Want to get hired at Ralph Lauren?

Analytics Analyst

Ralph Lauren

Nutley, NJOn Site

Original Job Summary

Overview

Ralph Lauren Corporation is a global leader in premium lifestyle products including apparel, accessories, home, fragrances, and hospitality. With over 50 years of reputation, the company consistently develops its brand names and expands internationally. This Analytics Analyst role is based in the New York metro area and supports DTC business teams and IT partners by enhancing analytic capabilities and ensuring data quality and consistency.

Key Responsibilities

  • Collaborate with DTC business teams to document and enhance analytics use cases.
  • Create impactful dashboards and reports using BI tools like Tableau and Power BI.
  • Ensure data quality and consistency across reporting platforms.
  • Communicate insights through effective data visualizations for actionable business decisions.
  • Partner with IT to troubleshoot issues, execute enhancements, and drive tool adoption.
  • Promote effective data reporting practices and educate business teams.
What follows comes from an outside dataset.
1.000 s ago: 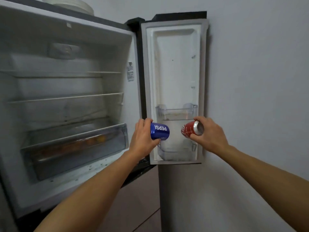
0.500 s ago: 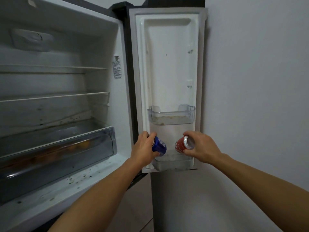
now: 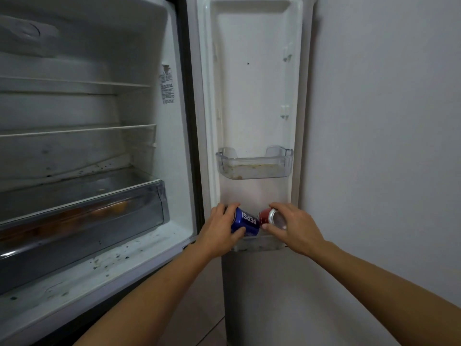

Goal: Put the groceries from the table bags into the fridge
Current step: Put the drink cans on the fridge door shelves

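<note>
Over the last second both hands had dropped down the open fridge door, from about level with the upper door bin to the mouth of the lower door bin. The left hand was wrapped round a blue Pepsi can. The right hand gripped a red soda can, its silver end turned outward. The cans, held apart a moment before, now met, both tilted, just above the bin's front wall. Neither was seated yet; I'd judge they needed righting and lowering in before either hand let go.
</note>
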Available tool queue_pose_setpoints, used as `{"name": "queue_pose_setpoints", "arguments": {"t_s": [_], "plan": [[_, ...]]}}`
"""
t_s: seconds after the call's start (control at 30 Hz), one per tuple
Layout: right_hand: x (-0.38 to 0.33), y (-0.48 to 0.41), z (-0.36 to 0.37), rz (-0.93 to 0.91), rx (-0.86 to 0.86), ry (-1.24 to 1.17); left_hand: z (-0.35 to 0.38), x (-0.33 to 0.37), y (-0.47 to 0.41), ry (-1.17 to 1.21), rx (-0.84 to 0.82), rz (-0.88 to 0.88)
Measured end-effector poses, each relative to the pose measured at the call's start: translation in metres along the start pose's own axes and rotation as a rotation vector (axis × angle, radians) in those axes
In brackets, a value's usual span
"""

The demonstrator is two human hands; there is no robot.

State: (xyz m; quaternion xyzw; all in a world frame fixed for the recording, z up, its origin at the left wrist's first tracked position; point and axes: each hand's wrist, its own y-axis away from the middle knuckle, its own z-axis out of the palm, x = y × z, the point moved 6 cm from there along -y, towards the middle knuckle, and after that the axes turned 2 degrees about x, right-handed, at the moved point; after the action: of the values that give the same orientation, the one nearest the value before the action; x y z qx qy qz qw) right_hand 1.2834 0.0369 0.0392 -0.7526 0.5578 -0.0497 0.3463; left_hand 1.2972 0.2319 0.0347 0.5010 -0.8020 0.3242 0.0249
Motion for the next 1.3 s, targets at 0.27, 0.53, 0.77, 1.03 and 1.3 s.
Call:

Technical Knowledge and Communication

Experience with MicroStrategy, Dataiku, Excel, SQL, Python, and Agile methods is valued. Familiarity with JIRA, Alteryx, and collaborative project tools is a plus. The role requires balancing detailed analytics with big-picture strategic thinking.

Education & Experience

Candidates with retail, ecommerce, or related analytical/business intelligence experience are preferred. Direct experience in retail metrics, omnichannel analytics, and cross-functional teamwork is advantageous.

Key skills/competency

  • Analytics
  • Business Intelligence
  • Data Visualization
  • DTC
  • Dashboard
  • SQL
  • Python
  • Agile
  • Retail
  • Collaboration

How to Get Hired at Ralph Lauren

🎯 Tips for Getting Hired

  • Customize your resume: Align skills with Ralph Lauren’s analytics needs.
  • Highlight BI expertise: Emphasize Tableau, Power BI and SQL skills.
  • Leverage industry experience: Detail retail and ecommerce work.
  • Prepare for behavioral questions: Share examples of data-driven decision making.

📝 Interview Preparation Advice

Technical Preparation

Practice SQL queries and data manipulation.
Review BI tools like Tableau and Power BI.
Brush up on Python scripting for data analysis.
Study Agile techniques and data visualization methods.

Behavioral Questions

Describe teamwork in data projects.
Explain a challenging analytics problem.
Discuss handling multiple project priorities.
Share examples of cross-functional collaboration.